_TASK BRIEF_: Return the lines below in which the string "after" occurs.

_DATA_:
################

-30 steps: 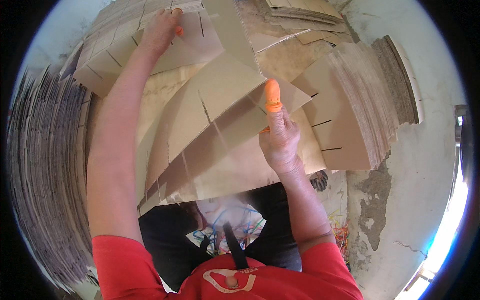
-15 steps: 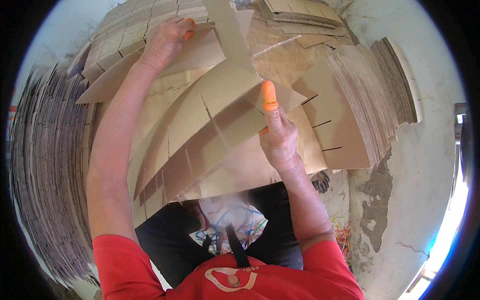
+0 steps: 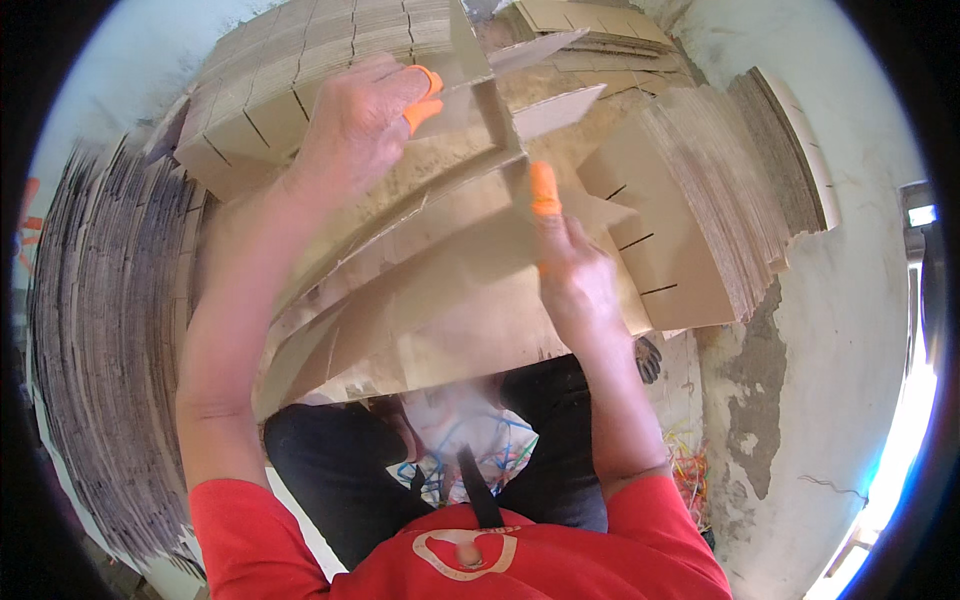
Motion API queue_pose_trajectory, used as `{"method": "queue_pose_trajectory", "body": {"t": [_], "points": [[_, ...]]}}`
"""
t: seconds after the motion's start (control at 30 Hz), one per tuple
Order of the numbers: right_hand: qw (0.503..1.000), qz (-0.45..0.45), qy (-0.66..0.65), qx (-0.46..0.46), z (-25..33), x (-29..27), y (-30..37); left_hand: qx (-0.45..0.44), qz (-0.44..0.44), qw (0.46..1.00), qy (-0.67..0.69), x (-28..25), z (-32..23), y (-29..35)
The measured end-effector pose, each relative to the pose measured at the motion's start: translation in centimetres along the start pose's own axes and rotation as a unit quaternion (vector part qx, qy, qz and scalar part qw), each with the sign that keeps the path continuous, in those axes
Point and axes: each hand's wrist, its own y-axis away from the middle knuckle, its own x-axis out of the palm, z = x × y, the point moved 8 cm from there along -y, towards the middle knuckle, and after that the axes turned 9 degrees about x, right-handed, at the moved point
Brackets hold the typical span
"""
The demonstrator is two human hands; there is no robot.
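Note:
Slotted cardboard dividers (image 3: pixel 430 290), partly fitted crosswise into each other, stand in front of me. My right hand (image 3: pixel 575 285), an orange cover on its thumb, grips them at their right corner; the fingers behind are mostly hidden. Beyond them, my left hand (image 3: pixel 365 125) is closed, with orange covers on its fingertips. It pinches a cardboard strip (image 3: pixel 462 118) close to the crossing pieces. Motion blurs both hands and the strip. Two short cardboard ends (image 3: pixel 560 110) stick out to the right past the crossing piece.
A stack of slotted cardboard (image 3: pixel 270 115) lies at the far left, and a tall one (image 3: pixel 100 330) runs along the left side. More slotted sheets (image 3: pixel 665 240) lean on the right near the wall (image 3: pixel 820 380). Flat sheets (image 3: pixel 600 25) lie at the back.
My left hand has come nearer and to the right from the far stack, bringing a cardboard strip. The held dividers have tilted, and my right hand has shifted slightly right.

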Motion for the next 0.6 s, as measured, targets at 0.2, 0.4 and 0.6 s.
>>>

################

_ANSWER SPACE_:
t: seconds after the motion's start (control at 30 Hz), one per tuple
Point and axes: each hand's wrist, its own y-axis away from the middle knuckle, its own x-axis out of the palm, z = x × y, the point moved 8 cm from there along -y, towards the middle knuckle, and after that the axes turned 9 degrees about x, right-handed, at the moved point

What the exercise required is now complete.